Na Rua Gil de Gois: obra na parte interna ameaça imóvel de interesse histórico
Mais um imóvel de interesse histórico estaria ameaçado em Campos. O imóvel, localizado na Rua Gil de Gois, em área do quadrilátero histórico da cidade, começou a ser demolido pela parte interna. Com a fachada ainda preservada, o trabalho estaria sendo realizado sem autorização do Conselho da Prevervação do Patrimonio Arquitetônico Municipal (Coppam). No entanto, a Secretaria de Obras informou, em nota, que o prédio não consta na listagem do Coppam.
De acordo com o arquiteto e urbanista, membro do Instituto Histórico e Geográfico de Campos dos Goytacazes (IHGCG), com cadeira no Coppam, Renato Siqueira, os trabalhos dentro do imóvel começaram há um tempo. Ele deu mais detalhes sobre o assunto.
"A tutela, tombamento e envolvido na AEIC, tem usual distinção quando se refere à proteção imobiliaria para fins de preservação histórica e cultural. No caso, o imóvel está sob proteção por estar inserido na AEIC, um polígono definido na lei do Plano Diretor e confirmado na lei 8487/13. Devido a isso, nenhuma intervenção, seja para reforma, demolição ou restauração, pode ser feita sem a anuência do Coppam, órgão vinculado à gestão pública, mas composto, também, por entidades da sociedade civil organizada. Pelos termos da legislação em vigor, nenhuma secretaria ou órgão de governo, pode autorizar intervenção em imóvel que esteja sob esses modos de proteção, sem que haja deliberação do Coppam. O caso em questão é uma afronta ao princípio legal de proteção, por não ter qualquer autorização, o que justifica multa, tanto da Secretaria de Obras, quanto do Coppam. É muito estranho a afirmação de que o imóvel não está na lista do Coppam, se reconhecidamente está na AEIC, o que define o princípio de proteção por estar inserido em área de interesse cultural, conforme legislação em vigor", enfatizou Renato.
Segundo Renato, é importante dizer que o tipo construtivo desta edificação não possui elementos estruturais de concreto armado. "A edificação sem os elementos internos de sustentação e de travamento de sua alvenaria auto-portante, corre sério risco de desabar, se avançar a degradação, especialmente pela aparente ausência dos elementos estruturais auto-portantes que havia e, de sua cobertura, cujo madeiramento também era elemento importante de travamento das paredes", ressaltou.
Morador da área há 40 anos, José Carlos Queiroz Ferreira, de 72 anos, comenta sobre a história do imóvel.

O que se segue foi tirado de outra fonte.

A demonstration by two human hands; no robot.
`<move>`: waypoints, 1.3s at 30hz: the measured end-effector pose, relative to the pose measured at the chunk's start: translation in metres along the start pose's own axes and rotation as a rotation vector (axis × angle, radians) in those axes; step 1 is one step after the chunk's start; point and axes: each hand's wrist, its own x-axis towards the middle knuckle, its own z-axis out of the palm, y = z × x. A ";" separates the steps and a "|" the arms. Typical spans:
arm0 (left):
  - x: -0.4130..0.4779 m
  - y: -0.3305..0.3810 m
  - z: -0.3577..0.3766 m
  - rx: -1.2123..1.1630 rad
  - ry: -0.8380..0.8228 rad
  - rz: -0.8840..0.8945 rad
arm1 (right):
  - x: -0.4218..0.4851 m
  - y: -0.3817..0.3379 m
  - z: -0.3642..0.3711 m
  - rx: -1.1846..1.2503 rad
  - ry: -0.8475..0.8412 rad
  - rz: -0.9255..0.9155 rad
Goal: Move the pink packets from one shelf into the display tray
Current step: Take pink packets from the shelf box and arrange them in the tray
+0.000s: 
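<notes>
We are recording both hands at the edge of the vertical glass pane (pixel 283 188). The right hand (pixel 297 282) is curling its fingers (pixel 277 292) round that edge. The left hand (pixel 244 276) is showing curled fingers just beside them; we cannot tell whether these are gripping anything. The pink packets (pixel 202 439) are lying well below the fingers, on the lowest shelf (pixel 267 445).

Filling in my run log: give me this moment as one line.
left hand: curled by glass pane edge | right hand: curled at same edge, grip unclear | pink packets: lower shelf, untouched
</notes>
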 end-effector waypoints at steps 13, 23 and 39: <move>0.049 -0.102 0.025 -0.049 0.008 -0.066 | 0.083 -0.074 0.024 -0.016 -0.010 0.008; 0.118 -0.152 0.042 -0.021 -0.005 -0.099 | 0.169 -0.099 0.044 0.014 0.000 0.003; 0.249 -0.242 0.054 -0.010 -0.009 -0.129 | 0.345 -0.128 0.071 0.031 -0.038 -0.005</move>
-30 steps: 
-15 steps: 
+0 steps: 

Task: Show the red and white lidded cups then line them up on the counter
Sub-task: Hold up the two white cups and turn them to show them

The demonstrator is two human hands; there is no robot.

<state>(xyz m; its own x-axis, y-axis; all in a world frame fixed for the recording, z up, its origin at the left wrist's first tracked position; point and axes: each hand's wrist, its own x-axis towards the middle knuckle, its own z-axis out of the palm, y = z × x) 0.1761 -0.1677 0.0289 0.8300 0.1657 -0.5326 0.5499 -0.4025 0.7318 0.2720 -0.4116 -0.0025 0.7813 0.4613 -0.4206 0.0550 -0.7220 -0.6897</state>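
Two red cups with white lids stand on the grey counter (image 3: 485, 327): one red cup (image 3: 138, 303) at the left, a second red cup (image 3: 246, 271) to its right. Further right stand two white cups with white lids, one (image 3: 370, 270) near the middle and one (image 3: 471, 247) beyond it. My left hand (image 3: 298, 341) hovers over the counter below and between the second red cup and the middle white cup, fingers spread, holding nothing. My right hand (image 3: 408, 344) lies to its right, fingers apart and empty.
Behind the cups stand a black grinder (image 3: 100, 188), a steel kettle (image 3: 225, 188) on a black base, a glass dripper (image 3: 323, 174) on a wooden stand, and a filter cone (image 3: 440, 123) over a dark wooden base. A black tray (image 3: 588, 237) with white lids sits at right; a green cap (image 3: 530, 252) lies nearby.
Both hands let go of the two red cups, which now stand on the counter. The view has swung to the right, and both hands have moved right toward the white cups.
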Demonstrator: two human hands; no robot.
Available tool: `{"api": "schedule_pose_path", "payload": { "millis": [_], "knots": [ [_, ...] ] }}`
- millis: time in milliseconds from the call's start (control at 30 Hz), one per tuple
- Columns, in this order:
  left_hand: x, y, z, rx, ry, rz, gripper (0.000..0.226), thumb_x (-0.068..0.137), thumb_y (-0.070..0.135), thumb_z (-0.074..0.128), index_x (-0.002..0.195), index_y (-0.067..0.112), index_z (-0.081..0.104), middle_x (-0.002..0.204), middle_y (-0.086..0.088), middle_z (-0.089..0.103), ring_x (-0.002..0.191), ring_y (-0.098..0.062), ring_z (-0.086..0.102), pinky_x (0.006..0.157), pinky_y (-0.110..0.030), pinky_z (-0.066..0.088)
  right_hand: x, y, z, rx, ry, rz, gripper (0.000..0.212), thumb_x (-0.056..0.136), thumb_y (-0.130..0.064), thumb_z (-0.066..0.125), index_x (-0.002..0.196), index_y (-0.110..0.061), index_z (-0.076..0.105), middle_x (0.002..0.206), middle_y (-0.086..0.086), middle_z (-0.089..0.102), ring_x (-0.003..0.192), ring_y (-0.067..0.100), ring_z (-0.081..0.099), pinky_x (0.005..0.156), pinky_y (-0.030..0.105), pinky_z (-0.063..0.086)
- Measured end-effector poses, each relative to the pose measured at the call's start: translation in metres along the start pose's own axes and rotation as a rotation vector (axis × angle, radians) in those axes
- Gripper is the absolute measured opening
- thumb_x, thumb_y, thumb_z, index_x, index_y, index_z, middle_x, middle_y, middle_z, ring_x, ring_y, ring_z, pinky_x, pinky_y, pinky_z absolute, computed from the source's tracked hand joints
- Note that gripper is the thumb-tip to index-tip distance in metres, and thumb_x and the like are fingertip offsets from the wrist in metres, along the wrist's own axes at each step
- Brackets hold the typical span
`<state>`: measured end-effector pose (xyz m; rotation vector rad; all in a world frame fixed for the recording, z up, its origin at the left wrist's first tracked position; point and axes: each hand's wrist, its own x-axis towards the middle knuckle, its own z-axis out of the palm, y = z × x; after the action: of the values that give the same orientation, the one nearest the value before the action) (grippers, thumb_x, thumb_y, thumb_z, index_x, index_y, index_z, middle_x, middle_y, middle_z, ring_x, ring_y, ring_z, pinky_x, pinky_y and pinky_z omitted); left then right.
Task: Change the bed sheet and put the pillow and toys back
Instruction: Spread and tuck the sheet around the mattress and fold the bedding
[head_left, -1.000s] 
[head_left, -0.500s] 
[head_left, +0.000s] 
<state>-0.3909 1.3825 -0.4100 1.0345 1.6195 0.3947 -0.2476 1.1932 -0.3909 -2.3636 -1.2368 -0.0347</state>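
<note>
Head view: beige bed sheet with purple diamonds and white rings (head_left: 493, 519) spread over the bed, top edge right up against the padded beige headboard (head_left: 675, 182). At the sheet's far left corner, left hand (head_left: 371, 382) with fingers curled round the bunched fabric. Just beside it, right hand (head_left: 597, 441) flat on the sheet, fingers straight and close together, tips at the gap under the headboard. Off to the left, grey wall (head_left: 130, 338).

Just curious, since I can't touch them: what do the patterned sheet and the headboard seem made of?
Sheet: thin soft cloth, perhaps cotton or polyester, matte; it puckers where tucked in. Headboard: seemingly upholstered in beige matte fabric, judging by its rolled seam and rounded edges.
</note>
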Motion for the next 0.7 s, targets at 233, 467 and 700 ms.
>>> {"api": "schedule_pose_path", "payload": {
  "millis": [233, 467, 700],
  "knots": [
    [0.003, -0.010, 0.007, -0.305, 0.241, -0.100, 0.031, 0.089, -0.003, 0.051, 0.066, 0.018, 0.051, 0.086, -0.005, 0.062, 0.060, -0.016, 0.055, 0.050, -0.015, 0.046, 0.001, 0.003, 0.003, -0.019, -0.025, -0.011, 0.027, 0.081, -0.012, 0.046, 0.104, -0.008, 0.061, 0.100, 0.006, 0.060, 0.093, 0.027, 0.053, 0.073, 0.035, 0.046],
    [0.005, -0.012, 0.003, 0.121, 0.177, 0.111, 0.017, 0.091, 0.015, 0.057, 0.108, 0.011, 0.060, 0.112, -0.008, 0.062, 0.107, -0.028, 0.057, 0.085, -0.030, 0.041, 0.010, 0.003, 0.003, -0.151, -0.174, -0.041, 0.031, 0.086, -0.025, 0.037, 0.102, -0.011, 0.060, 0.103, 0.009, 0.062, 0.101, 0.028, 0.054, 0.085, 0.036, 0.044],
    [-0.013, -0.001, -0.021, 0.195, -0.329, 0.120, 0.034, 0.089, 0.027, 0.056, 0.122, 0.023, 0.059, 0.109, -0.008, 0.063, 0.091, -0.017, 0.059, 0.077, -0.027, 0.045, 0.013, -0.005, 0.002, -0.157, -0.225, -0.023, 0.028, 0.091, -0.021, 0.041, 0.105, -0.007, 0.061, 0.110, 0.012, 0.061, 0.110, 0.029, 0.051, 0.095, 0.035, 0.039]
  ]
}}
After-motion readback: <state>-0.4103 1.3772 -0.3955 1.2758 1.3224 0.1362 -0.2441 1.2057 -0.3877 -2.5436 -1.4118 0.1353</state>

De acordo com ele, o imóvel já foi um hotel. "Esse prédio na época da estação (Leopoldina) era um hotel. Com o tempo o dono faleceu, os filhos tomaram conta e o acabou o hotel, mas continuou com loja de luminárias na parte de baixo", contou.
De acordo com a Secretaria de Obras, o fiscal esteve no local, realizou a notificação e aplicou multa, estabelecendo prazo para a regularização da situação. "A pasta informa ainda que se trata de uma obra de reforma, não havendo previsão de demolição. Segundo a análise técnica e a fiscalização, o imóvel não consta na listagem do Coppam", finalizou a nota.
A equipe de reportagem da Folha não conseguiu contato com a família responsável pelo imóvel.